GANs for Biological Image Synthesis
This work addresses the challenge of generating biologically relevant synthetic images for microscopy, which could aid in data augmentation and prediction tasks in cell biology, though it is incremental as it adapts existing GAN methods to a new domain.
The paper tackles the problem of synthesizing realistic multi-channel biological cell images using Generative Adversarial Networks (GANs), achieving the ability to generate images that capture spatial correlations between fluorescent proteins and mimic temporal changes in protein localization during the cell cycle.
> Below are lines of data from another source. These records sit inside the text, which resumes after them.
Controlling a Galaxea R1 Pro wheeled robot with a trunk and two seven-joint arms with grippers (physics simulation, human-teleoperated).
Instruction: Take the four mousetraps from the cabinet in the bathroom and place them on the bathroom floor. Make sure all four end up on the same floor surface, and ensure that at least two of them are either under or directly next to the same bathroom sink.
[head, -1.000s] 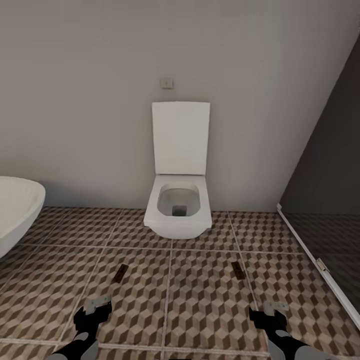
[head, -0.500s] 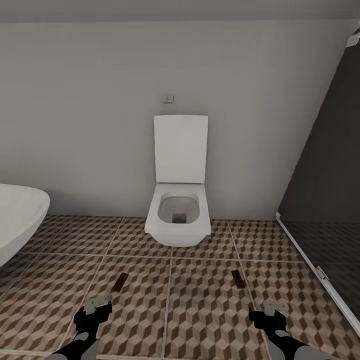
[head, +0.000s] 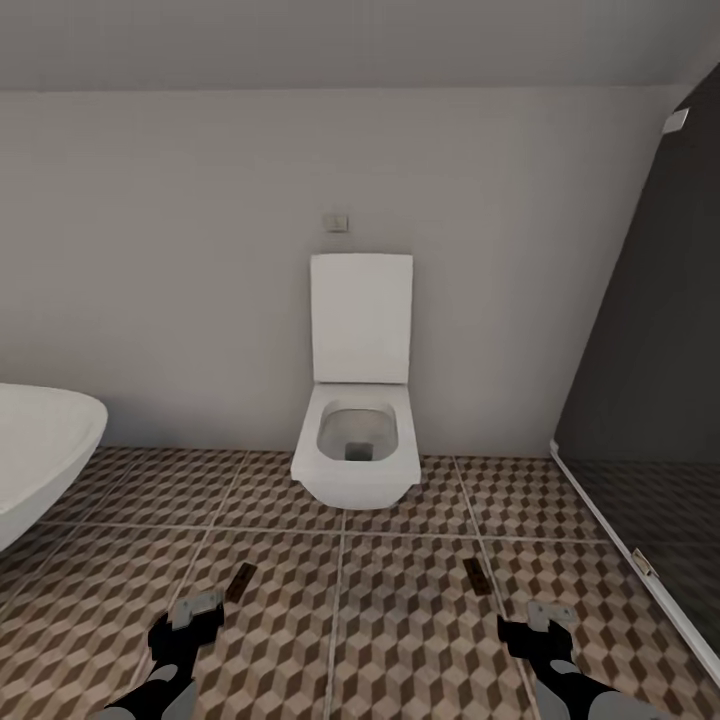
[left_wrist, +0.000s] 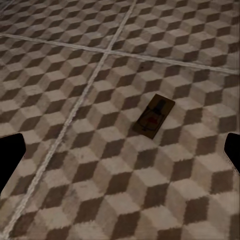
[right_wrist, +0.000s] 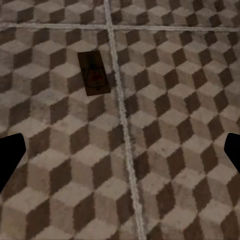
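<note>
Open bathroom floor (head: 400, 640) lay ahead of both claws — flat tile, nothing standing on it in the near field. Two mousetraps lay flat on the tiles: the left mousetrap (head: 240, 582) just ahead of the left claw (head: 192, 612), the right mousetrap (head: 476, 575) ahead of the right claw (head: 545, 618); low obstacles only. The toilet (head: 357, 450) blocked the centre at the far wall. A white basin (head: 40, 455) overhung the left edge — a dark glass partition (head: 650, 400) closed the right side.

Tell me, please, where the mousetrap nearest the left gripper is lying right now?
In the head view, that mousetrap lies flat on the tiled floor, just ahead of the left gripper, left of the toilet.
</note>
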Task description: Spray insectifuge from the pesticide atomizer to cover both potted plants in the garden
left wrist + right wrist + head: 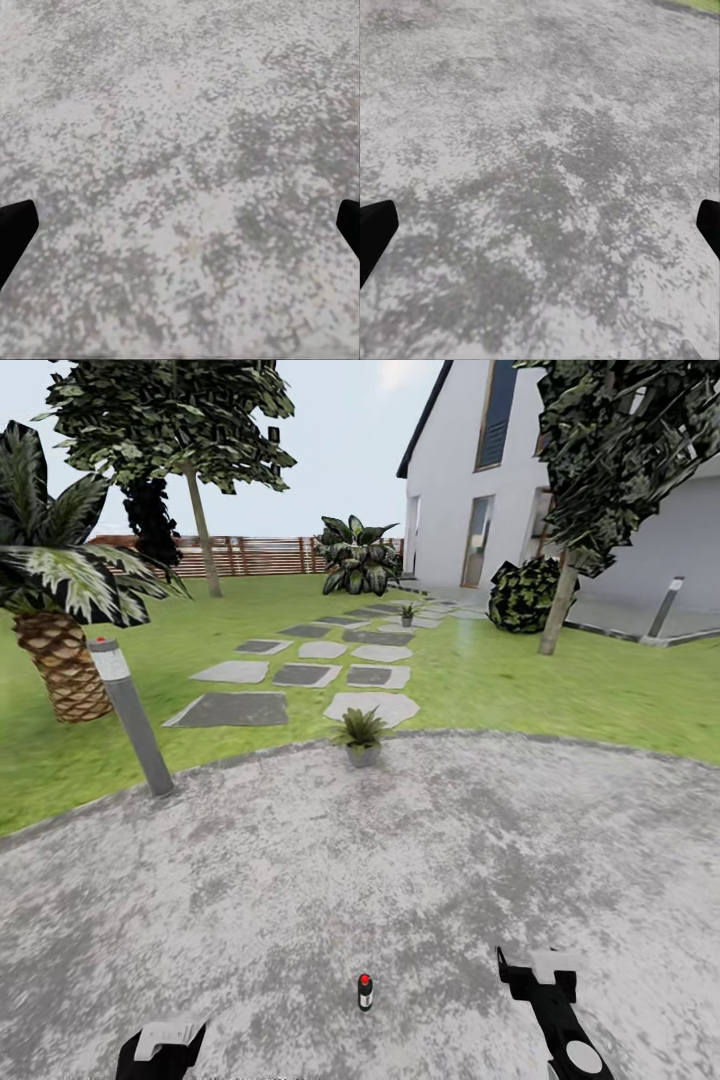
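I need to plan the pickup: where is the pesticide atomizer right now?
In the head view, the pesticide atomizer stands upright on the round paved patch, between the left claw and right claw, nearer the right.

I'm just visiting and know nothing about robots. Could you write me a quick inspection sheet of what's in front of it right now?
Surface: round grey paved patch, speckled, with lawn around its far edge.
Job's things: atomizer standing upright on the paving between the two arms, red spot on top. Near potted plant at the paving's far edge; far potted plant among the stepping stones.
Clutter: nothing seen.
Grippers: left gripper open, empty, over bare paving; right gripper open, empty, over bare paving.
Cables: nothing seen.
Surroundings: grey lamp post, palm, trees, brown fence, leafy bush, white house.
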Available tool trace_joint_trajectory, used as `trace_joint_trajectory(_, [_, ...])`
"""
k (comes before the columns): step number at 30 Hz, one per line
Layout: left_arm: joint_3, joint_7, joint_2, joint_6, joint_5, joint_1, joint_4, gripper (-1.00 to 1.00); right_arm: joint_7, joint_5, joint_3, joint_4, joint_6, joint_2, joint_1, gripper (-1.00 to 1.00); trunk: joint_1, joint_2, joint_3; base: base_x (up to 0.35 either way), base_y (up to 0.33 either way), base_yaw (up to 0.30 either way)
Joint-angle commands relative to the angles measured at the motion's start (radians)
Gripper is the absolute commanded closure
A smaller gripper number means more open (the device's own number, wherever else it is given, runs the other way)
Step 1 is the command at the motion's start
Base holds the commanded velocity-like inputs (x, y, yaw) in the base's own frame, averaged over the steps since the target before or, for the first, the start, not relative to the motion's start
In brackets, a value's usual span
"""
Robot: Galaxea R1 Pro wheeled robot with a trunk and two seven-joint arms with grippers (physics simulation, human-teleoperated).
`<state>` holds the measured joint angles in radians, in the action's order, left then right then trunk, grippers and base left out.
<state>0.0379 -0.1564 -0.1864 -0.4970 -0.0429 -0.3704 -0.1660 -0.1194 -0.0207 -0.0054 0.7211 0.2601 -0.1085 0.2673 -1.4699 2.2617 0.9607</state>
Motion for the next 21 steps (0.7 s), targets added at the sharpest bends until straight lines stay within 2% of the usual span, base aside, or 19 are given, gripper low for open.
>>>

In this paper, we propose a novel application of Generative Adversarial Networks (GAN) to the synthesis of cells imaged by fluorescence microscopy. Compared to natural images, cells tend to have a simpler and more geometric global structure that facilitates image generation. However, the correlation between the spatial pattern of different fluorescent proteins reflects important biological functions, and synthesized images have to capture these relationships to be relevant for biological applications. We adapt GANs to the task at hand and propose new models with casual dependencies between image channels that can generate multi-channel images, which would be impossible to obtain experimentally. We evaluate our approach using two independent techniques and compare it against sensible baselines. Finally, we demonstrate that by interpolating across the latent space we can mimic the known changes in protein localization that occur through time during the cell cycle, allowing us to predict temporal evolution from static images.